WHAT TO PRODUCE: Lines to be reproduced exactly: the one that holds "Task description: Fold" and all those after it through the end of the data. Include no others.

SOURCE MATERIAL:
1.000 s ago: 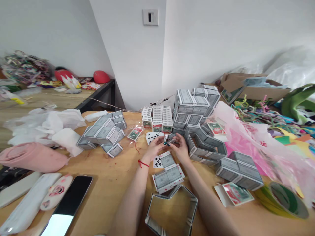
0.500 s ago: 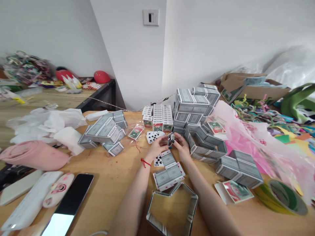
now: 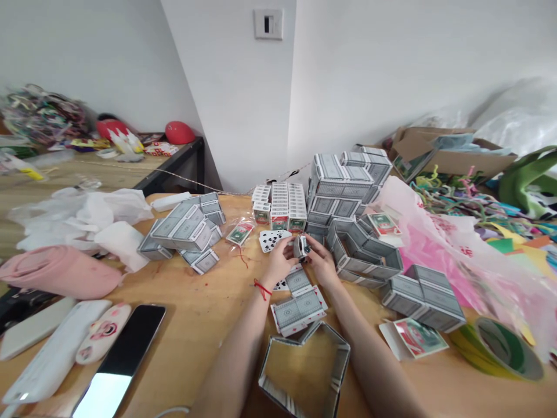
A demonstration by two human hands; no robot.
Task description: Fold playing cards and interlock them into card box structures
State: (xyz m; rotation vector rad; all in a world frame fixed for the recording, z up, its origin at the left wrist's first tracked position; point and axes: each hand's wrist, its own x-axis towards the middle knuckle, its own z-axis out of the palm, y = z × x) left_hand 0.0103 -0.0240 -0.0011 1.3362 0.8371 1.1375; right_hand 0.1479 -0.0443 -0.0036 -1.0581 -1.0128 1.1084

TASK RESULT:
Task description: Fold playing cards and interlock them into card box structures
State: (xyz m; rotation vector rad; all in a world frame fixed for the recording, z up, its origin at the left wrist's first tracked position; point and axes: each hand's wrist, its own x-axis towards the middle knuckle, its own z-axis out of the palm, y = z × x) left_hand 0.0103 -0.0240 -0.0011 1.3362 0.8371 1.1375; right_hand 0.1479 -0.0443 -0.0036 -1.0581 -1.0128 1.1084

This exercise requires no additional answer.